Steuerzahler erhalten derzeit verseuchte E-Mails unter dem Namen von Steuerbehörden. Die sollten sie schnell löschen.

Warnung. Unbekannte verschicken derzeit massenweise virenverseuchte Mails, die aussehen, als kämen sie von der Finanzverwaltung. Davor warnen zum Beispiel die Finanzverwaltung Rheinland-Pfalz, das Finanzministerium Mecklenburg-Vorpommern, die Oberfinanzdirektion Karlsruhe und das Bayrische Landesamt für Steuern.

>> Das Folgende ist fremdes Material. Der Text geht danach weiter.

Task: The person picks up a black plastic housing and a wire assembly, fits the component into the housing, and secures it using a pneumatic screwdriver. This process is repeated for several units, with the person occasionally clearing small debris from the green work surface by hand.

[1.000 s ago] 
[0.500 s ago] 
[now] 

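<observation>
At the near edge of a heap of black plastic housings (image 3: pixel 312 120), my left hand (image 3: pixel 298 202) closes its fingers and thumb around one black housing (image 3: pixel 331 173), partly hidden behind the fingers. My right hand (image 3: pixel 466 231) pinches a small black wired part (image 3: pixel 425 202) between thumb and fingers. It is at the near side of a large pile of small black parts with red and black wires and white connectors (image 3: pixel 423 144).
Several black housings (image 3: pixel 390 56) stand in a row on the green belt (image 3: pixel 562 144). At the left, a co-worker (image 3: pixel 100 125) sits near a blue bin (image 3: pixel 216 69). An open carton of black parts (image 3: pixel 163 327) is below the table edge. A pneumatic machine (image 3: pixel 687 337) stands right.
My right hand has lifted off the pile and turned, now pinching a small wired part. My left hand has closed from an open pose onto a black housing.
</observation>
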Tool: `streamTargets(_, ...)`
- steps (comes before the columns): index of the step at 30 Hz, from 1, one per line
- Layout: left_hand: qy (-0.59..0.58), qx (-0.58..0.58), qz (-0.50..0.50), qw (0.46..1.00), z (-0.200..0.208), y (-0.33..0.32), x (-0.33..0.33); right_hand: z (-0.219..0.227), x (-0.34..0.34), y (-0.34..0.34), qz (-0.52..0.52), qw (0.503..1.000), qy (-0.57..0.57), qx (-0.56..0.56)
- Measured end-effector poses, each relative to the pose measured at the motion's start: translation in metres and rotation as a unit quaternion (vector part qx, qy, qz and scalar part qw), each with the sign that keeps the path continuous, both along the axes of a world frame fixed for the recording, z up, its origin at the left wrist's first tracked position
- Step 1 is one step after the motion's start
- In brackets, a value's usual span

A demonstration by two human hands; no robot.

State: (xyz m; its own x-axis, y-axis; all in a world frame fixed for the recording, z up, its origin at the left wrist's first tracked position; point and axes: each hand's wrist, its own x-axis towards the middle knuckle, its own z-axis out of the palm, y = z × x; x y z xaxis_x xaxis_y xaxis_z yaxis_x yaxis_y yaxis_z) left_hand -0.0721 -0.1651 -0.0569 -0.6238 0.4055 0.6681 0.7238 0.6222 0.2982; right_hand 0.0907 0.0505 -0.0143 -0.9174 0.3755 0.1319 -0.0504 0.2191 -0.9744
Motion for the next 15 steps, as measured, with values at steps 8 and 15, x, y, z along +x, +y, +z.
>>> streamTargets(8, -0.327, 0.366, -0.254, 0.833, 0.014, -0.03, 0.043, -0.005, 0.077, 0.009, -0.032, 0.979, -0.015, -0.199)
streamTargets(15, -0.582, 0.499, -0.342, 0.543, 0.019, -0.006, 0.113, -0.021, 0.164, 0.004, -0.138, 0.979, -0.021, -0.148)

Gefahr. Die Betrüger fordern die Empfänger der gefälschten Mails auf, die angehängte PDF-Datei zu öffnen. Der Anhang soll angeblich als verschlüsselte Datei den Einkommensteuerbescheid im Rahmen des elektronischen Steuererklärungsverfahrens Elster enthalten. Die Gefahr ist folgende: Mit dem Öffnen der angehängten Datei können Viren auf den Rechner eingeschleust werden.

Erkennungszeichen. Die Betrüger geben in der Mail vor, es handele sich um eine automatisch erzeugte E-Mail der Finanzverwaltung. Sie schreiben „Mit freundlichen Grüßen Ihr Finanzamt/Ihre Steuerverwaltung www.elster.de.“ Der Absender der Mails ist jedoch nicht die Finanzverwaltung oder das Finanzamt. Unter „Von“ (ganz oben im Adressfeld über der Mail) stehen unterschiedliche Bezeichnungen, zum Beispiel peter@live.com.

Tipp: Bevor Sie den Anhang einer E-Mail öffnen, sollten Sie sich fragen: Ist eine Mail vom Finanzamt plausibel? Selbst wenn die E-Mail-Adresse des Absenders auf „...@elster.de“ endet, wie bei der Finanzverwaltung möglich, ist das noch keine Gewähr dafür, dass die Nachricht wirklich von der Finanzverwaltung kommt. Bedenken Sie: Ihren Steuerbescheid erhalten Sie niemals als Anhang einer E-Mail. Die Behörde informiert Sie allenfalls per E-Mail, dass Ihr Steuerbescheid zum Abruf bereitsteht. In Zweifelsfällen sollten Sie vor dem Öffnen mit dem Absender Kontakt aufnehmen, zum Beispiel per Telefon.